Arus kas operasional grup akan lebih ketat, sementara ruang ekspansi ke proyek hilirisasi seperti PLTU, smelter alumina, dan energi terbarukan bisa tertunda. Dengan dividen yang berpotensi menurun, investor publik ADRO juga menghadapi risiko yield stagnan di tengah valuasi saham yang mulai bergerak datar.
Di sisi pasar, reaksi terhadap penurunan AADI menciptakan persepsi baru terhadap ADRO, yaitu grup yang masih kuat secara neraca, tapi kehilangan tenaga laba.

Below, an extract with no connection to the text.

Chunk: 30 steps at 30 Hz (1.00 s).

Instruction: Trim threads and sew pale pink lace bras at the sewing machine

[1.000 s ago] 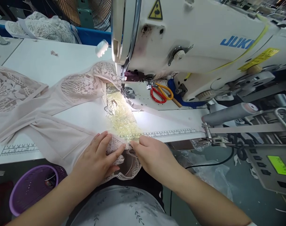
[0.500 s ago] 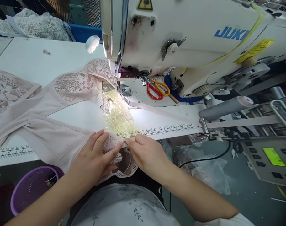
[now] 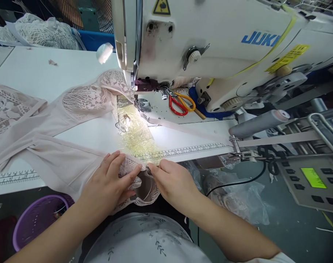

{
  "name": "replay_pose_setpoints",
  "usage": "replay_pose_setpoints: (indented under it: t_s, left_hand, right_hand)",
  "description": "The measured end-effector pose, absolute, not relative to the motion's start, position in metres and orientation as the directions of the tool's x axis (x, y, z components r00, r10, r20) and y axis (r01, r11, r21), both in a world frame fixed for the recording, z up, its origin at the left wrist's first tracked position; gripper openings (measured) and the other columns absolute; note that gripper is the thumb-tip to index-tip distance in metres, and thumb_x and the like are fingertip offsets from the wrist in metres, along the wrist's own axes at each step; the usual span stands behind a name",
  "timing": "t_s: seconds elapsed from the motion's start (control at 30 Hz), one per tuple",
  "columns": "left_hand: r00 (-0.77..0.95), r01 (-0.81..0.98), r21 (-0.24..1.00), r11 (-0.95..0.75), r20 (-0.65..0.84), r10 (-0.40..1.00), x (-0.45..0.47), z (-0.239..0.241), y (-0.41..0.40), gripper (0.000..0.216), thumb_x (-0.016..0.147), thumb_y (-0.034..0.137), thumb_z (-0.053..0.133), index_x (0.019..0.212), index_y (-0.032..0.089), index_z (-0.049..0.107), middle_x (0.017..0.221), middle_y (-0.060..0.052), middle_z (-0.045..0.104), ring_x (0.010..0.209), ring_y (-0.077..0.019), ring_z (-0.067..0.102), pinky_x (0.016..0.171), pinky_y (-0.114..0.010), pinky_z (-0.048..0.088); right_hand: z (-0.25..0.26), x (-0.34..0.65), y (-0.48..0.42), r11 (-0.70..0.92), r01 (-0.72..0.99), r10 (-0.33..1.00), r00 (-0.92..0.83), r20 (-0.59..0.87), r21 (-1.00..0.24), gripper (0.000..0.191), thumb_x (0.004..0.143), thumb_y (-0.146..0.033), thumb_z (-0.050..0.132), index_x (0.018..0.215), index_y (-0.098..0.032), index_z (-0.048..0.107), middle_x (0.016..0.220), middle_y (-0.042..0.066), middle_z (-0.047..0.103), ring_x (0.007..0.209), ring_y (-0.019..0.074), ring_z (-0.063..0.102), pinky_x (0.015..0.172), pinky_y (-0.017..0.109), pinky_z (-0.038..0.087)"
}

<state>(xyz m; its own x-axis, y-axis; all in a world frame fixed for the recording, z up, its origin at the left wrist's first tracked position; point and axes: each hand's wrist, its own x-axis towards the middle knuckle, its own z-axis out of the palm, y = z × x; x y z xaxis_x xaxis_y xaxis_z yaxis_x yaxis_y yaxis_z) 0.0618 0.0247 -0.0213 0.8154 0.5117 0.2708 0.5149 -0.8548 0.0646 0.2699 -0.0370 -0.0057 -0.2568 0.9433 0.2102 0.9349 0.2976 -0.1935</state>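
A pale pink lace bra (image 3: 70, 160) hangs over the table's front edge, its lower cup folded open toward my lap. My left hand (image 3: 107, 182) lies on this part, thumb and forefinger closed on the lace edge. Just to its right, my right hand (image 3: 173, 179) is closed in a pinch beside the same edge. A tiny dark tip shows at its fingertips; what it belongs to is hidden. Another lace cup (image 3: 85, 98) of the pale pink fabric reaches up to the needle area of the sewing machine (image 3: 210, 44).
Red and orange-handled scissors (image 3: 181, 104) lie on the machine bed. A printed ruler (image 3: 183, 151) runs along the front edge. At right are a grey roller (image 3: 259, 122) and a control panel (image 3: 313, 179). A purple basket (image 3: 26, 223) stands below left; white lace pieces (image 3: 46, 33) are piled behind.
My right fingertips have shifted slightly right, leaving a small gap from the left ones. The left hand keeps its hold on the bra. The whole view has moved a little.
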Motion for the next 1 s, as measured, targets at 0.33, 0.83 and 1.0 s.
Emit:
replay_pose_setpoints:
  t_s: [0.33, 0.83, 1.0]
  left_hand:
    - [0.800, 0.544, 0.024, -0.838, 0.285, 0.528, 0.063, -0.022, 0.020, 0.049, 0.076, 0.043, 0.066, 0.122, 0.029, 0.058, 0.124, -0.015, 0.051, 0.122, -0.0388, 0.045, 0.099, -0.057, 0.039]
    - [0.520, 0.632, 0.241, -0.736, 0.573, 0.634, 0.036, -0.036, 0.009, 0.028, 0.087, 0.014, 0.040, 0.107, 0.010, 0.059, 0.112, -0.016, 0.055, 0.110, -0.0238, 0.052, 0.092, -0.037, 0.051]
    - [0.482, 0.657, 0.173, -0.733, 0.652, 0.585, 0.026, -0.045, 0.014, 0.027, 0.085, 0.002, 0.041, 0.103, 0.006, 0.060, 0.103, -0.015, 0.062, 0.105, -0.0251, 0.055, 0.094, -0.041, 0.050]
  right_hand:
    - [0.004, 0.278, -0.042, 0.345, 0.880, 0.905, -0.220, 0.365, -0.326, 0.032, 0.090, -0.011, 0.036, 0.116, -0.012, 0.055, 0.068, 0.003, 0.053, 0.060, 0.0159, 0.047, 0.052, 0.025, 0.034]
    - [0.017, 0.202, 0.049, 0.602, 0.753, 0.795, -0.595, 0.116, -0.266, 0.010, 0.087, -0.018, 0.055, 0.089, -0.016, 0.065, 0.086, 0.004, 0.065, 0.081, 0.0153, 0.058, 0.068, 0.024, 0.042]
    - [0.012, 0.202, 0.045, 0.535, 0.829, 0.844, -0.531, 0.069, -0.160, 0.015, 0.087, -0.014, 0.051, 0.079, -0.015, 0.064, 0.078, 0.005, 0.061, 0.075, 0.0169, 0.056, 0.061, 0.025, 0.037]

Saham ADRO memang masih diperdagangkan dengan valuasi rendah, PER 5,58 kali dan PBV 1,13 kali, jauh di bawah median IHSG, namun PEG ratio negatif (-5,61) menjadi alarm bahwa pertumbuhan laba tak lagi sejalan dengan kenaikan harga saham. Dengan Earnings Yield 17,91 persen, saham ini kini lebih dilihat sebagai value stock ketimbang growth stock.
Adaro kini berada di titik transisi penting, dari era ekspansi berbasis volume menuju era efisiensi berbasis nilai. AADI menjadi simbol perubahan itu, bukan lagi mesin pertumbuhan agresif, melainkan penopang stabilitas keuangan induk.
Diversifikasi ke energi baru dan hilirisasi mineral memang tengah digenjot, tetapi kontribusinya terhadap laba belum mampu menandingi turunnya hasil tambang batu bara.
Secara keseluruhan, AADI masih memiliki struktur keuangan yang solid dan kemampuan bertahan tinggi, namun pertumbuhan laba sudah kehilangan momentum. Bagi ADRO, ini berarti fondasi tetap kokoh, tapi dorongan pertumbuhan menurun. Investor mungkin masih menemukan value di saham ini, tetapi bukan lagi pertumbuhan yang eksplosif.
Dengan kata lain, AADI kini menjadi titik lemah baru dalam mesin laba Grup Adaro—anak usaha yang kuat secara kas, tapi mulai kehilangan daya bakar profitnya.(*)
Berita atau informasi yang Anda baca membahas emiten atau saham tertentu berdasarkan data yang tersedia dari keterbukaan informasi PT Bursa Efek Indonesia dan sumber lain yang dapat dipercaya. Konten ini tidak dimaksudkan sebagai ajakan untuk membeli atau menjual saham tertentu. Selalu lakukan riset mandiri dan konsultasikan keputusan investasi Anda dengan penasihat keuangan profesional. Pastikan Anda memahami risiko dari setiap keputusan investasi yang diambil.